Très important que d’identifier, dans un premier temps, les volontaires ou encore les clients internes qui soient prêts à plonger dans l’aventure et assez enthousiastes et convaincus pour faire d’un simple carré de sable, une histoire à succès. Et pas seulement que de les identifier… Ces derniers auront, avec l’équipe de projet, une énorme responsabilité: Réussir à implanter une communauté interne, un wiki, un blogue ou une idéagora et surtout à les dynamiser.
Important aussi que d’identifier les personnes aptes à dynamiser l’expérience, ceux que l’on nomme maintenant les gestionnaires de communautés ou encore les curateurs de contenus. Il s’agit là d’une responsabilité qui échoit à l’équipe de projet. Mais attention ! La réussite d’une stratégie Web 2.0 en entreprise ne doit pas dépendre uniquement, diront certains, de châteaux de sable…
Elle doit être conçue en phases mesurées dans le temps (j’entends certains parler d’étapisme…) et qu’il faut aussi ternir compte de réalités différentes dans les unités d’affaires et profiter, si possible, d’une refonte de l’intranet existant (s’il existe bien entendu), miser sur ses forces et corriger ses faiblesses. Un peu comme l’a défini Ross Dawson dans ce diagramme:
Les réalités sont très différentes, que se soit au point de vue fonctionnel ou opérationnel. La mise en place des communautés internes, blogues ou wikis doit s’intégrer dans une stratégie de refonte de l’intranet existant et profiter, si possible, des fonctionnalités de personnalisation afin de présenter aux employés les informations corporatives et la conversation sur ces dernières ainsi que la collaboration sur les grands enjeux de l’entreprise dans un espace global et ouvert. Bref, l’intranet offrira par la gestion des profils personnels (personnalisation et SSO), un accès illimité à cette grande communauté d’entreprise.
Mais il n’y a pas que cette grande communauté… Là, je rejoins le discours que nous tenions au début des années 2000 en tant que spécialistes de l’intranet. La personnalisation des intranets est la solution à l’intégration du Web 2.0 dans l’entreprise en permettant de créer différents niveaux de communautés dans l’entreprise.
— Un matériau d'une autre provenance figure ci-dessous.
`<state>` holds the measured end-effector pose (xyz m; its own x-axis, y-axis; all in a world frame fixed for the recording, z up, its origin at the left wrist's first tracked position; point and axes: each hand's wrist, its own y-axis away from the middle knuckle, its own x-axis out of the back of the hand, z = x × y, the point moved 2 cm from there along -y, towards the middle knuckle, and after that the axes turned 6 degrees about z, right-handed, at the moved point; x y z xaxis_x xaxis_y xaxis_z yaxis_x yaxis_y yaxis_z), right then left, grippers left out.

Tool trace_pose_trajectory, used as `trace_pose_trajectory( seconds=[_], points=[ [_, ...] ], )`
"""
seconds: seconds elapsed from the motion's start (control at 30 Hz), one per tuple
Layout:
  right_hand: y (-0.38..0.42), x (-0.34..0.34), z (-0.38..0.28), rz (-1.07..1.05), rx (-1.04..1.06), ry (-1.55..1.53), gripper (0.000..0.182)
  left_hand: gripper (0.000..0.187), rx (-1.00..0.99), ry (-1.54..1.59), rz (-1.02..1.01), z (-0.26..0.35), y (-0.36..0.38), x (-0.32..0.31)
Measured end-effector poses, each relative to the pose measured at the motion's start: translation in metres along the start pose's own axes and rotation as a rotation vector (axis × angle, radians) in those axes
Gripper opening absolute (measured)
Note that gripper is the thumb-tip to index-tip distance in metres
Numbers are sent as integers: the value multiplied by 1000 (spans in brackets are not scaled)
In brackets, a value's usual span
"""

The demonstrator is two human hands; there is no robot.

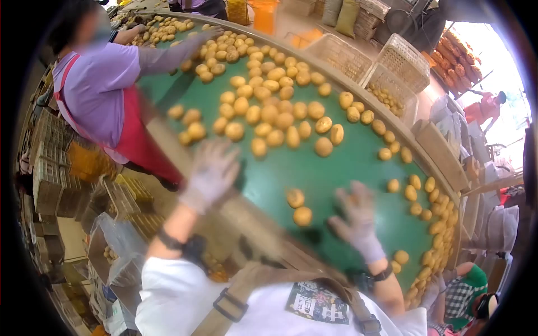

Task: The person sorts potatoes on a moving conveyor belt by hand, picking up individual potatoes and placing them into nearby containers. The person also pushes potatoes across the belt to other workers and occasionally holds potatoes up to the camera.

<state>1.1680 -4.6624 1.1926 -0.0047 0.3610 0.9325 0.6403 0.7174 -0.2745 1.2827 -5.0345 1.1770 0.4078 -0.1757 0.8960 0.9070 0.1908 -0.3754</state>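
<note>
Yellow-brown potatoes (pixel 269 115) lie in a loose spread on a green conveyor belt (pixel 269 185). My left hand (pixel 212 171), in a pale glove and blurred, is over the near edge of the belt with its fingers spread, close below a few potatoes. On the right, my right hand (pixel 357 219), gloved too, hovers over or rests on the green surface with fingers apart. Two potatoes, one of them a darker potato (pixel 295 197), sit between my hands, nearer the right one.
A co-worker in a purple shirt and red apron (pixel 126 112) reaches across the belt at left. Another person (pixel 468 291) is at the lower right, beside a dense row of potatoes. Plastic crates (pixel 402 61) stand beyond the far rim; more crates (pixel 53 173) are stacked at left.
</note>
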Motion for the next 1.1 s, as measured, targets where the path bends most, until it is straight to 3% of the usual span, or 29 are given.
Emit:
trace_pose_trajectory(
  seconds=[0.03,0.13,0.2,0.27,0.37,0.43,0.47,0.53,0.6,0.63,0.77,0.83,0.93,1.0,1.1],
  points=[
    [-18,-7,-23,-89,169,24,64,35,-15,65,-16,7,13,-2],
    [-76,-70,-7,-69,171,52,66,33,-25,140,-22,-10,36,-15],
    [-121,-93,60,18,-79,129,68,27,75,140,19,-14,23,-10],
    [-169,-102,112,157,-72,567,71,29,98,136,9,-29,17,-9],
    [-256,-130,126,141,-467,346,74,30,124,149,-46,-51,8,-3],
    [-307,-149,70,-8,-549,363,72,30,132,158,-67,-62,2,-1],
    [-321,-184,57,-100,-320,160,73,30,130,163,-67,-68,0,0],
    [-325,-205,-19,-128,-101,-10,73,30,120,172,-60,-77,-1,1],
    [-307,-171,-96,-123,3,-20,69,29,108,179,-30,-78,-3,3],
    [-298,-164,-110,-178,117,-62,66,29,99,176,-25,-82,-2,3],
    [-221,-109,-125,-68,553,-44,61,25,57,176,-21,-99,-4,10],
    [-201,-94,-96,-97,505,-76,59,24,60,178,-34,-109,-8,11],
    [-203,-87,-18,4,16,51,58,22,94,189,-82,-124,-12,14],
    [-222,-91,-2,147,-128,105,54,22,101,207,-104,-137,-19,15],
    [-283,-101,-7,88,-139,-15,51,22,109,208,-58,-154,-23,21]
  ],
)
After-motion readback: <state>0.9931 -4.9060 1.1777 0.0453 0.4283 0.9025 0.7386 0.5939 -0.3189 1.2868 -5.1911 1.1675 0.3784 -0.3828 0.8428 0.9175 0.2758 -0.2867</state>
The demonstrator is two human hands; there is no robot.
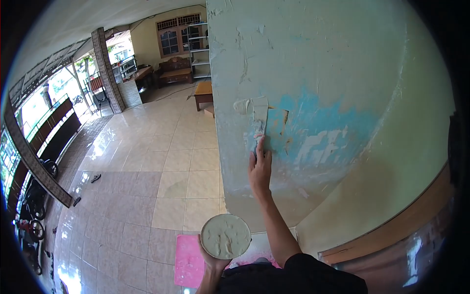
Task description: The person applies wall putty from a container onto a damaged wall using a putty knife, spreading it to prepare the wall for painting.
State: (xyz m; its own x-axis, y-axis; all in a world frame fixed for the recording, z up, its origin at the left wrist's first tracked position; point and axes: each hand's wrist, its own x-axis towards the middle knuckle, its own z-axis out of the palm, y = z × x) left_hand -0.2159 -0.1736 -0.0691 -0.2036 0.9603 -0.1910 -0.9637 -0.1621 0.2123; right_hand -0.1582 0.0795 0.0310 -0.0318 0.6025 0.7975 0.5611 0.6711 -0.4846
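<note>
My right hand (260, 171) is closed around the handle of a putty knife (260, 116), its index finger stretched along the tool toward the blade. The blade lies against the wall (303, 59), beside a smear of pale putty near the wall's left edge. Right of the blade, bare turquoise paint (313, 110) shows with white patches and a brown chipped spot. Lower down, my left hand (214, 262) grips a round tub of grey-green putty (226, 236) from its left and underneath. The putty's surface is lumpy and streaked.
A pink sheet (190, 262) lies on the tiled floor (132, 201) below the tub. A small wooden table (203, 93), a wooden bench (175, 72) and a shelf rack (199, 51) stand behind. Motorbikes (32, 215) are at the far left; a wooden edge (391, 215) runs at right.
</note>
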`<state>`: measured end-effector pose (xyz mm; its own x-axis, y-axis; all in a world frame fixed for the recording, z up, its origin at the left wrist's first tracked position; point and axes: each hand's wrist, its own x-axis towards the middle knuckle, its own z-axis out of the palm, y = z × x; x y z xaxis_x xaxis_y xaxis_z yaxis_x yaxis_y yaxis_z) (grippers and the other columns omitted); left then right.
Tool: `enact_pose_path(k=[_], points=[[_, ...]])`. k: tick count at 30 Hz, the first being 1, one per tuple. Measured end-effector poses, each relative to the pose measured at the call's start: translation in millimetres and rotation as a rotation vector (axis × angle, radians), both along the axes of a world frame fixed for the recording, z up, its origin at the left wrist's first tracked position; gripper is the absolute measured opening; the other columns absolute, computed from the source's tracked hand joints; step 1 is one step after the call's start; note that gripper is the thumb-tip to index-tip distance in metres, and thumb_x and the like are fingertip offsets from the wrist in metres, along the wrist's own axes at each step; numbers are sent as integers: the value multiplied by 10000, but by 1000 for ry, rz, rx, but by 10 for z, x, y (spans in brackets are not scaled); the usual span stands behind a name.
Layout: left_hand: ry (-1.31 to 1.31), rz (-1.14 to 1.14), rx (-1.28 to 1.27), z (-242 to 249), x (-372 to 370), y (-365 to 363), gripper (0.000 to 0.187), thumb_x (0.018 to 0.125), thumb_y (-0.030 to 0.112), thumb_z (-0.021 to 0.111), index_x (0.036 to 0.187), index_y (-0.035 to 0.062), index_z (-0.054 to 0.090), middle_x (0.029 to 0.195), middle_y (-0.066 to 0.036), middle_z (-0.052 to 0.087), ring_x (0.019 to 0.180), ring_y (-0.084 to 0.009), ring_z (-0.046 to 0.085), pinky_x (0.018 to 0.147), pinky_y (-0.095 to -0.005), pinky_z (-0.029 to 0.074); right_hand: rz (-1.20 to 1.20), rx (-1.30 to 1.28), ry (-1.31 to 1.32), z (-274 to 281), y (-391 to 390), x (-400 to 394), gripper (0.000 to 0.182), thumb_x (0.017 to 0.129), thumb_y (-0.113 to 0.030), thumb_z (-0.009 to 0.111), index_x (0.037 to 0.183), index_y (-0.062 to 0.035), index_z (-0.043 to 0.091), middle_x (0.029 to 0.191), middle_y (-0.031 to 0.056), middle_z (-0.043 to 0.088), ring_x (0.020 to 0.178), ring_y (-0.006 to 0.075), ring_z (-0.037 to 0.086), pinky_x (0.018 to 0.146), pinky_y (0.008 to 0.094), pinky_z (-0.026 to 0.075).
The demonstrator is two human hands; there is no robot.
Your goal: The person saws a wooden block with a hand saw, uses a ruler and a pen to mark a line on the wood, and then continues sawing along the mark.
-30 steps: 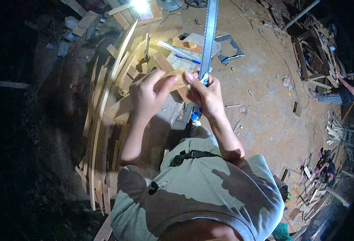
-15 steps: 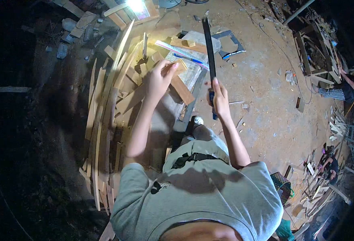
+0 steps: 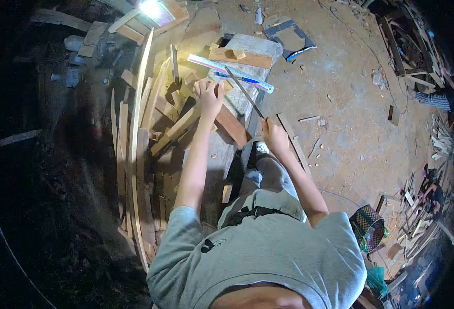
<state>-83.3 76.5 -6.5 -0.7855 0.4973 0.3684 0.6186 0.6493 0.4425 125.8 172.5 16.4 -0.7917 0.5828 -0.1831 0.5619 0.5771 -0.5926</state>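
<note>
My left hand (image 3: 209, 98) is closed on a small pale wood block (image 3: 228, 86), pressed near the edge of the grey plank bench (image 3: 242, 105). My right hand (image 3: 274, 135) grips a long, narrow dark-bladed tool (image 3: 245, 93), its far end slanting up and left towards the block. Right beyond the left fingers lie a blue pen (image 3: 245, 79) and a pale ruler (image 3: 206, 63). A reddish-brown board (image 3: 232, 126) lies angled below the left hand.
Another brown board (image 3: 255, 57) with a small wood piece (image 3: 238, 53) lies at the bench's far end. Long timber strips (image 3: 136, 139) and offcuts stand left of the bench. A bright lamp (image 3: 152, 9) shines at the top. A checkered basket (image 3: 368, 228) and a person (image 3: 434, 193) are at right.
My right hand has come down and slightly left, tilting the tool from nearly upright to slanting towards the block. My left hand keeps its hold on the block; the view has shifted somewhat.
</note>
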Motion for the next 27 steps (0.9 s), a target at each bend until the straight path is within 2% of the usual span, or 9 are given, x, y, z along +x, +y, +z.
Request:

Dans mes conférences antérieures sur les intranets, je parlais de trois niveaux de personnalisation dans l’intranet d’entreprise: Moi en tant qu’employé, moi en tant que spécialiste dans ma communauté professionnelle, et moi en tant qu’employé dans l’entreprise. Ces trois niveaux, je les applique maintenant aux communautés qui généreront par la suite les réseaux internes.
Premier niveau
Comme nous venons de le voir, le premier niveau de communauté touche l’entreprise dans son ensemble. Des communautés que je nomme d’intérêt et qui sont ouvertes à tous les employés: profil personnel et professionnel à partager avec tous afin de faciliter la communication et la conversation, faciliter aussi l’identification des expertises et faciliter l’innovation participative. Ces communautés d’intérêt sont corporatives et créées et animées par un gestionnaire de communauté aidé de super-utilisateurs qui forment habituellement jusqu’à 10% des employés.
La communauté d’intérêt et ouverte chez Booz Allen Hamilton
Le fameux 10% qui lui-même fait partie du 20 à 30% de « Early Adopters » (créateurs et critiques) nécessaires à tout succès de communautés, en particulier les grandes communautés internes de premier niveau comme celle de BAH ci-dessus. Le succès des communautés repose beaucoup sur les épaules des gestionnaires de communautés qui doivent être en mesure de bien gérer l’échelle des technographies sociales, formant l’écosystème de leur entreprise ou organisation:
Et c’est par un portail personnalisé que les employés accèdent à ces communautés. Ces dernières comprennent principalement des outils de communication sociale tels que blogues, micro-blogues et réseaux professionnels, le pendant interne du réseau social. Elles comprennent aussi outils de partage de photo et de vidéos, des fonctions RSS et de messagerie instantanée, de «bookmarking», de «tagging» de votation populaire, de sondage et des idéagoras internes.
Deuxième niveau
À ce niveau, les communautés se spécialisent et deviennent des communautés de pratique, si chères aux spécialistes des ressources humaines qui ne jurent que par la gestion du savoir. En effet, c’est à ce niveau que les communautés génèrent des contenus d’expertise ou de mémoire d’entreprise™ à partager entre employés d’une même spécialité en vue d’un transfert générationnel. Comme pour les premières, ces communautés de pratique sont animées par des super-utilisateurs, toujours sous la coordination d’un gestionnaire de communautés.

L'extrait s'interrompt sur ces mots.